Hi Kirsty, thanks for your reply,
I did post a reply with a link but got a message saying it needs Mod approval (well something like that) maybe because I'm new.

It definately a heat mat (habistat) the description says " These Heat Mat are made from a high quality printed carbon which emits ultra long wavelength infra red heat."

Cheers


----------



## jools (Apr 4, 2009)

As far as I'm aware all heatmats use infra red. It will be absolutely fine - with a stat - under lino. If you're still unsure then post a link here to the mat you're thinking of using.


----------



## Smaugly (Jan 25, 2014)

Thanks Jools/Kirsty

I have tried to reply a couple of times with the link but my posts aren't appearing........mmmmmm I wonder if this one will post ok :hmm: ......but thanks anyway.


----------



## Smaugly (Jan 25, 2014)

Ooh it did work that time, here's the link Habistat Heat Mat | Swell Reptiles

Cheers


----------



## cjd12345 (Nov 2, 2011)

The mat will work fine under lino. Basically the mats emit heat in the IR wavelength and this heats anything it hits, so the heatmat will warm the lino. 
Glad to see you mentioned using a stat . The stat probe should be in contact with the lino so that you prevent the lino getting too hot. I'm not familiar with ideal temps for lizards, but you're doing your research ahead of putting an animal in a viv so I'm sure you have checked that already.


----------



## Smaugly (Jan 25, 2014)

Thanks guys, I think I have all the info now, I plan on getting the viv at least 2 weeks before the gecko arrives to get it set up and make sure the temps and everything else are good and stable.

Cheers


----------



## jools (Apr 4, 2009)

Good answer from cjd12345.

You want to aim for a floor temperature of about 32-35C at the warm side of the viv for a Leopard gecko. Don't rely on the dial of the thermostat for the right temperature - have a thermometer (preferably digital) alongside the thermostat probe - resting on the lino. Then adjust the thermostat until your thermometer tells you the temp is right. The stat will then keep it at the right temp - plus or minus a few degrees.


----------



## Smaugly (Jan 25, 2014)

Thanks for the tip on temp Jools, have my shopping list now time to spend
More questions will follow I'm sure 

Cheers


----------



## Jeffers3 (May 18, 2010)

All heatmats of this type emit infrared. All objects emit electromagnetic radiation, dependent on their temperature. A hot object will emit red, then yellow, then white light, as it gets hotter. One of the side effects of welding is that the wavelength can get even shorter, so UV light is emitted (welders need to take precautions to avoid exposure to this). At lower temperatures, infrared is emitted. That's how night sight cameras work - they "see" in the infrared region and convert the image into a visible one, as we can't see IR.

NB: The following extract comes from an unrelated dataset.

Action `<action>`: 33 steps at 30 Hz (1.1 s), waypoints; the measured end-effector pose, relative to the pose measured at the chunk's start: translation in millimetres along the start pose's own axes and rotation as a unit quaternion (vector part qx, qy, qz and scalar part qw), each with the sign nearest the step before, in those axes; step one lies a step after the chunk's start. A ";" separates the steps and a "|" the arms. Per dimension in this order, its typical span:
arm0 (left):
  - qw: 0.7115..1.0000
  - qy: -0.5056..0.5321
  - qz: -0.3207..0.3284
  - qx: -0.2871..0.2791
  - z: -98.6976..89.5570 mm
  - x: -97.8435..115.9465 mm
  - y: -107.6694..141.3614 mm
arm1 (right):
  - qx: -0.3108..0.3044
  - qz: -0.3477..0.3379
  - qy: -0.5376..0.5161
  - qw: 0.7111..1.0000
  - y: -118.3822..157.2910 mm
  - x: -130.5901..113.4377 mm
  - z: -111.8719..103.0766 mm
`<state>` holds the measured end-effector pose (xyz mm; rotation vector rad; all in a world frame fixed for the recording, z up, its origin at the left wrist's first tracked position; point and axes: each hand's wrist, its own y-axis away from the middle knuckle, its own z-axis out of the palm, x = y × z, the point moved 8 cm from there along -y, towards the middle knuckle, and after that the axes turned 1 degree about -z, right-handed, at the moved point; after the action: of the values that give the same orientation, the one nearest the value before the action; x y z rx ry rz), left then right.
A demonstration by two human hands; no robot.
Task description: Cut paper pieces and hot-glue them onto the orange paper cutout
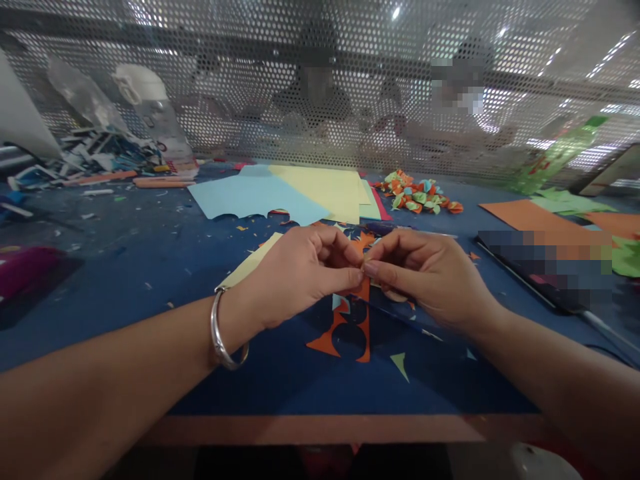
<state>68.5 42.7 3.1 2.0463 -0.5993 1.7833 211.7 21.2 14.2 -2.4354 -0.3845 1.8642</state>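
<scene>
Over the middle of the blue table, my left hand (300, 270) and my right hand (430, 273) meet fingertip to fingertip. Both are closed in a pinch around something tiny, mostly hidden by the fingers. A silver bracelet (216, 330) circles my left wrist. Just below the hands lies an orange paper scrap (365, 333) with rounded cut-outs. Small paper offcuts surround it, among them a pale green triangle (400, 365). A pale yellow paper piece (253, 260) sticks out behind my left hand.
Behind my hands lie a light blue sheet (250, 193) and a yellow sheet (325, 183). A heap of small crumpled paper pieces (420, 193) is beyond my right hand. A phone (530, 273) with a cable, a clear bottle (167, 127) and a green bottle (563, 157) stand around.
</scene>
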 end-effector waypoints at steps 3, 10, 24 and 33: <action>1.000 -0.008 0.005 -0.004 0.5 1.8 0.0 | -0.004 0.000 -0.005 1.000 -0.2 -0.5 1.0; 0.999 -0.043 0.032 0.001 -1.0 6.4 0.5 | 0.000 0.000 -0.032 1.000 -1.0 -1.3 1.9; 0.997 -0.068 0.047 -0.002 -1.5 9.1 0.7 | 0.007 -0.010 -0.006 1.000 -1.1 -3.6 0.2; 0.993 -0.096 0.070 0.000 -2.1 6.3 0.6 | 0.025 -0.032 0.033 0.999 0.0 -8.9 -1.3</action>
<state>67.2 42.8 9.7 2.2424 -0.8162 1.6717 210.8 19.3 22.9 -2.4147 -0.4018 1.7435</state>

The way in which heat mats work is through the transfer of heat in 3 ways. Firstly, contact heating occurs through conduction - the lino in contact with the mat, or anything in contact with the lino are heated in this way. Secondly, the air close to the mat is warmed and this will rise, carrying warmer air upwards via convection. Lastly, non-contact heating occurs via radiation. The latter mechanism is usually one of the less important mechanisms, since most animals rely on sitting on top of the mat, heating themselves by conduction.


----------



## Arcadiajohn (Jan 30, 2011)

great reply!

not many people understand that true I.R is invisible to humans.

john




Jeffers3 said:


> All heatmats of this type emit infrared. All objects emit electromagnetic radiation, dependent on their temperature. A hot object will emit red, then yellow, then white light, as it gets hotter. One of the side effects of welding is that the wavelength can get even shorter, so UV light is emitted (welders need to take precautions to avoid exposure to this). At lower temperatures, infrared is emitted. That's how night sight cameras work - they "see" in the infrared region and convert the image into a visible one, as we can't see IR.
> 
> The way in which heat mats work is through the transfer of heat in 3 ways. Firstly, contact heating occurs through conduction - the lino in contact with the mat, or anything in contact with the lino are heated in this way. Secondly, the air close to the mat is warmed and this will rise, carrying warmer air upwards via convection. Lastly, non-contact heating occurs via radiation. The latter mechanism is usually one of the less important mechanisms, since most animals rely on sitting on top of the mat, heating themselves by conduction.


----------



## Smaugly (Jan 25, 2014)

Thanks for in depth reply Jeffers3, always happy to learn new things, I have ordered a heat mat of that type and all the other stuff I need......it should arrive tomorrow with the new viv


----------